Set down exactly the lines in the records below that run from the line with "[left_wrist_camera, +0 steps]" to the line with "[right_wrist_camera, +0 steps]", inclusive, and nothing more.

EXTRACTED INFORMATION: Begin

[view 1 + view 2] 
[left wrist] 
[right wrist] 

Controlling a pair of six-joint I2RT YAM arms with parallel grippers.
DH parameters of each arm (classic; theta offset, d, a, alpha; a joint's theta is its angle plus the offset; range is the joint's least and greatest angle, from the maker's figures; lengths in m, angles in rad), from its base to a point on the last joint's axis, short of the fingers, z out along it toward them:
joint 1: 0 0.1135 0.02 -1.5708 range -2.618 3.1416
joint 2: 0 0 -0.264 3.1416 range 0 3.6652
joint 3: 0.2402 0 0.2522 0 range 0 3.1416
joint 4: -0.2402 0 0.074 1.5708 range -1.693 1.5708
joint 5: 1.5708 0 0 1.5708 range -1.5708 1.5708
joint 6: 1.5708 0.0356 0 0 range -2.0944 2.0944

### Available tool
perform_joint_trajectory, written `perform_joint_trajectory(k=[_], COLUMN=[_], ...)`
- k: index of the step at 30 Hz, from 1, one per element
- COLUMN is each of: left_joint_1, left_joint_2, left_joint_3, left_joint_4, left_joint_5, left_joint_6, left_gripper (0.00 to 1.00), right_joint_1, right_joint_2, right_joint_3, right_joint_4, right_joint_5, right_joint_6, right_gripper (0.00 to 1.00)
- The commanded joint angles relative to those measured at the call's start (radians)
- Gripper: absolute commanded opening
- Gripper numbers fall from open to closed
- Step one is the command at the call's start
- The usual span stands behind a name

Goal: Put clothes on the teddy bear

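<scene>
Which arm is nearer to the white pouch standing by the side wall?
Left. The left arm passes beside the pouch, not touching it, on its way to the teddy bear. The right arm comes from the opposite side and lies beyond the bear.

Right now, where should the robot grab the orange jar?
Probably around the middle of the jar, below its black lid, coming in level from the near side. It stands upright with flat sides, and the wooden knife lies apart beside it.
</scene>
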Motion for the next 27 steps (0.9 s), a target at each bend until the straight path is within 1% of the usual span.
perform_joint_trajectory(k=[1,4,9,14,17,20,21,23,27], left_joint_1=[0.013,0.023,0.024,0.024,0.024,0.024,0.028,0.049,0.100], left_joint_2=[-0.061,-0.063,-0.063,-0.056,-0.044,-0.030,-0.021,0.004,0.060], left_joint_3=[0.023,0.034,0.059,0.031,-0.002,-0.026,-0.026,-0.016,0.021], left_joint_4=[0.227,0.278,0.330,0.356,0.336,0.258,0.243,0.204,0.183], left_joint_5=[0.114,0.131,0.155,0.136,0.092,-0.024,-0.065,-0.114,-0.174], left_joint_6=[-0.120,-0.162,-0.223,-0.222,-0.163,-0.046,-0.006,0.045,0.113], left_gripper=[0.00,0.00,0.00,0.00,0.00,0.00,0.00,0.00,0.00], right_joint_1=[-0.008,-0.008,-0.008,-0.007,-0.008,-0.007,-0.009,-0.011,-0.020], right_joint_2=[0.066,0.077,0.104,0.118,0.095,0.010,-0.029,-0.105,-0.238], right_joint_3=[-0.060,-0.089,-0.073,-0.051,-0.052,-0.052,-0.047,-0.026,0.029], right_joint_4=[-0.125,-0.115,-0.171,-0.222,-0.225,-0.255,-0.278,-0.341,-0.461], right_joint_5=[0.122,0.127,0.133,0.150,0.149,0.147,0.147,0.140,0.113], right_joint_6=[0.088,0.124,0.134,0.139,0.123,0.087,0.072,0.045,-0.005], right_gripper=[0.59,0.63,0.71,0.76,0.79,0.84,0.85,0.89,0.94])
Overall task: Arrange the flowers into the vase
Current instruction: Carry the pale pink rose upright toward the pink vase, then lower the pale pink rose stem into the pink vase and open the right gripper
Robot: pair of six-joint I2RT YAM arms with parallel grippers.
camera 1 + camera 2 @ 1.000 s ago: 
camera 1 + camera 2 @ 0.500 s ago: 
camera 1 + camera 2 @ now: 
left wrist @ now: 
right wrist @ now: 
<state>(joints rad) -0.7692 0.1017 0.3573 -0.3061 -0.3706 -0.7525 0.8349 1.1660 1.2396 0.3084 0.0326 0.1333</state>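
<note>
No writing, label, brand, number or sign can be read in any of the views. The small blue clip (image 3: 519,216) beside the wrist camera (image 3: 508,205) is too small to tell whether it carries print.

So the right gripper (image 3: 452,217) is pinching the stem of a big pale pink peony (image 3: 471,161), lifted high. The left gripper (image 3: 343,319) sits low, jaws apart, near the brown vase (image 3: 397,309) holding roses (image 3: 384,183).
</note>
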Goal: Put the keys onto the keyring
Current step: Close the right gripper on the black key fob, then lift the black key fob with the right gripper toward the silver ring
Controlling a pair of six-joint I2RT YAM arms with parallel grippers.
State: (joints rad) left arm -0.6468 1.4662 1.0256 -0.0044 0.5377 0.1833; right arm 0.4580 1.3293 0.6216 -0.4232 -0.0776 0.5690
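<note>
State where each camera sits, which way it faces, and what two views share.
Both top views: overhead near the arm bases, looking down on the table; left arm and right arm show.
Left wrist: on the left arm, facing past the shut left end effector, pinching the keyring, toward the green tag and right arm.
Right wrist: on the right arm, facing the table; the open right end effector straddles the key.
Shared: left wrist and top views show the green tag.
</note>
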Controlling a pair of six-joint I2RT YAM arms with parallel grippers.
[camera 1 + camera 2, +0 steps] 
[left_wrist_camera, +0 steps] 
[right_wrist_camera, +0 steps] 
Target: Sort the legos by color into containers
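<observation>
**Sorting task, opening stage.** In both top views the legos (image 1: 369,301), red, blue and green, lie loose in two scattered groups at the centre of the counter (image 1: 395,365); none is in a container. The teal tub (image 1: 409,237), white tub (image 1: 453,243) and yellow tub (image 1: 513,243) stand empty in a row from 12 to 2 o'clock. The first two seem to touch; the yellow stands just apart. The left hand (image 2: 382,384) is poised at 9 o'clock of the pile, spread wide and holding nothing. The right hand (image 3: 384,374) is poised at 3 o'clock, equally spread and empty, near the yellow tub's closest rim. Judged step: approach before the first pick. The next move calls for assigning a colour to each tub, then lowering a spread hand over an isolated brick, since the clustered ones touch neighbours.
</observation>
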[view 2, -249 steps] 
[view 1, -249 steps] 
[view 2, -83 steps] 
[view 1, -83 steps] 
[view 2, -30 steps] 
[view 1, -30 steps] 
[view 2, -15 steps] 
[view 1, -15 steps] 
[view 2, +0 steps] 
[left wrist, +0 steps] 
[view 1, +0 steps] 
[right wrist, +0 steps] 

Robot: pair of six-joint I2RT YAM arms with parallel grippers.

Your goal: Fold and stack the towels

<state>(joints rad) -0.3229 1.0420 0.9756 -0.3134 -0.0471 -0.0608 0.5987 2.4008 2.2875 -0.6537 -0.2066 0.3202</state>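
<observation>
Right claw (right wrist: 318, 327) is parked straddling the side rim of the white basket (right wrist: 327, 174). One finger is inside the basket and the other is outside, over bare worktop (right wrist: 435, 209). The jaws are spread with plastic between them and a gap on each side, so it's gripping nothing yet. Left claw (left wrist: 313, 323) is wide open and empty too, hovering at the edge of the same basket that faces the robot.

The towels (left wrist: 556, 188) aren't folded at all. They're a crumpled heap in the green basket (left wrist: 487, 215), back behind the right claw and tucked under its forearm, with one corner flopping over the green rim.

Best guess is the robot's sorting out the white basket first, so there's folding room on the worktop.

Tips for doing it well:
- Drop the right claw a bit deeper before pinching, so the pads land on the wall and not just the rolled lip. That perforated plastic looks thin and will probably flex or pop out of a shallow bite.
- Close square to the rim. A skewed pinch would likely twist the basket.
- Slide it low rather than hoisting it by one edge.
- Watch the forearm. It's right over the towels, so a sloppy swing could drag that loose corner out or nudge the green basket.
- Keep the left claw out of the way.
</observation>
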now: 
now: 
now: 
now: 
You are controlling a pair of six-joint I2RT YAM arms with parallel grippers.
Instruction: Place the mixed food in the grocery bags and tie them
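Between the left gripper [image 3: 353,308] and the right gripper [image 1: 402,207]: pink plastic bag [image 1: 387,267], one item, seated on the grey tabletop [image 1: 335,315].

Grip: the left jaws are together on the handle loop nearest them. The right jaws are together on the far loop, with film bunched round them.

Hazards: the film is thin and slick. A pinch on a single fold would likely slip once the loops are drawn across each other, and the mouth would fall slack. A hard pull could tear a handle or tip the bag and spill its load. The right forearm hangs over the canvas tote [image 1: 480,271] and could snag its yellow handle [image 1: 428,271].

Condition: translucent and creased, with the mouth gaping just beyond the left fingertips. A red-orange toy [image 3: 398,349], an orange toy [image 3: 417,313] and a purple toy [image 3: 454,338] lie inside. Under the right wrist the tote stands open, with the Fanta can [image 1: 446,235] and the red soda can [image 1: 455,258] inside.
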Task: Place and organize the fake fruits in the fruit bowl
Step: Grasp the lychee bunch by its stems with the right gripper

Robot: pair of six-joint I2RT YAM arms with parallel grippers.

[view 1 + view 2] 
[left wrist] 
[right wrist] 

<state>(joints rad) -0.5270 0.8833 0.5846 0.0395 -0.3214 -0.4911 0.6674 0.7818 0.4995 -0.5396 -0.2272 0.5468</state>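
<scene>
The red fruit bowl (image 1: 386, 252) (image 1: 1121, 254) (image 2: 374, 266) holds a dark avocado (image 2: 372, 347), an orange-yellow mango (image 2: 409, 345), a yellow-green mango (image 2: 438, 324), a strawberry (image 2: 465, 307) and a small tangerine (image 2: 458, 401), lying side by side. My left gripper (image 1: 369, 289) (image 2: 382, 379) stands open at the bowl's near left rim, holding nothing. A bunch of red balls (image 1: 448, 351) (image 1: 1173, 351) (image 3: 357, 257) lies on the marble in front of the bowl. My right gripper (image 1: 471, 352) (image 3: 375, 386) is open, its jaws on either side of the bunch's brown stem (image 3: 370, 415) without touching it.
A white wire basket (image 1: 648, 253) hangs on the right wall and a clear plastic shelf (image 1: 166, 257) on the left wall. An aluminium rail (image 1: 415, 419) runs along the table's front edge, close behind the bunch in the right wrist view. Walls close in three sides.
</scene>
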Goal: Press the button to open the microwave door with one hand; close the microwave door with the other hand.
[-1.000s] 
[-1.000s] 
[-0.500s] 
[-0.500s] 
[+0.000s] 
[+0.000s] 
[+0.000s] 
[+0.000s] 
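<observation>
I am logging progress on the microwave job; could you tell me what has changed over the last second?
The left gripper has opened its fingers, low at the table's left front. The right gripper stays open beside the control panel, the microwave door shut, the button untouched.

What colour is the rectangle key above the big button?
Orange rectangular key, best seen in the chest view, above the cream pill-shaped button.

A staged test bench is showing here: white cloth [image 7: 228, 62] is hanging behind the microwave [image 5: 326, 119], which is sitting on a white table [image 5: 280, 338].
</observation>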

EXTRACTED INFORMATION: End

*SOLUTION BELOW*.
[left_wrist_camera, +0 steps] 
[right_wrist_camera, +0 steps] 

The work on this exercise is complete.